The third question is which comparison set is fair. Multiples by industry and multiples by sector are useful only when the comparable deals match business size, channel mix, growth rate, and buyer profile. A Q1 2026 transaction database for M&A can anchor the range, but an analyst still needs to decide whether the target deserves the sector median, a discount rate adjustment, or a premium for defensibility.
A practical worksheet should include business valuation multiples, valuation multiples 2026 notes, revenue multiple cross-checks, EBITDA multiple ranges, and cash flow normalization.
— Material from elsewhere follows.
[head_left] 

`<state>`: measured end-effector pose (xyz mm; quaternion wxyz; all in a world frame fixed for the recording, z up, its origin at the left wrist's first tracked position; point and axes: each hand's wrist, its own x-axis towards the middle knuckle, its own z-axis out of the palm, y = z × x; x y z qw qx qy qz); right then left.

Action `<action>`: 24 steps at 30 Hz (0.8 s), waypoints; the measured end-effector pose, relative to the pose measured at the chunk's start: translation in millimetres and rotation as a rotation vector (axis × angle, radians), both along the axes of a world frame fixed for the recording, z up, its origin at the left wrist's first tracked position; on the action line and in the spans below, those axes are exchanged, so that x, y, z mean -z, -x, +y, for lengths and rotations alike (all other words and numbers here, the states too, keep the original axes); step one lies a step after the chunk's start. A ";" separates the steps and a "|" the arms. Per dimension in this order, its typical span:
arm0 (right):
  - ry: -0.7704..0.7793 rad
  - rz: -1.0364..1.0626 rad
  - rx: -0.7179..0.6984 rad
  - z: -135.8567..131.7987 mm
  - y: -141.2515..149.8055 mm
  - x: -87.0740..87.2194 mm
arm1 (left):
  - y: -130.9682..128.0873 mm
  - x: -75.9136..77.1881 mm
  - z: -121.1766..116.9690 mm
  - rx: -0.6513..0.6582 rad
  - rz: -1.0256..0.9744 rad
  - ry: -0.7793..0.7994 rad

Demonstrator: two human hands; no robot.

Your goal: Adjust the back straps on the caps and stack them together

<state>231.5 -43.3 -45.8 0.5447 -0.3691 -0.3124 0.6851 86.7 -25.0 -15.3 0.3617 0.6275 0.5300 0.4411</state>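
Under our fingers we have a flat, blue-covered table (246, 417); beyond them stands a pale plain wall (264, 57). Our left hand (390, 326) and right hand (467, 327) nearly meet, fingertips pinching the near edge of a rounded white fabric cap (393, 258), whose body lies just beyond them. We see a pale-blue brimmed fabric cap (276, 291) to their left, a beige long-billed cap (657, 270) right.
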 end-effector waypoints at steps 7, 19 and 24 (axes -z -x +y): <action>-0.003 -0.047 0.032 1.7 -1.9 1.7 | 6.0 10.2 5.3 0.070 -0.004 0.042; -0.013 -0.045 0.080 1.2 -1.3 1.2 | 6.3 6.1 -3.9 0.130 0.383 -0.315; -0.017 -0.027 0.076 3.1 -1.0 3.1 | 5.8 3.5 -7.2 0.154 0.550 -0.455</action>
It should also name depreciation, amortization, earnings before interest, taxes, discretionary earnings, and the specific risk factors that change business value. Without those inputs, a multiple is just a market slogan.
What this means for you
If you want to know what multiple your site will fetch in 2026, start with the category benchmark, then adjust for the five premium-earning inputs and the five compressing ones. The work it takes to shift your multiple a half-turn in either direction is small relative to the dollar impact at sale.
RealSiteWorth returns a conservative range with a confidence score and explains the evidence behind it. The Value-Gap Roadmap names the specific levers that would improve the sale story before listing, the methodology and a sample report explain the public guardrails, and the website valuation pillar guide is the umbrella reference for every method.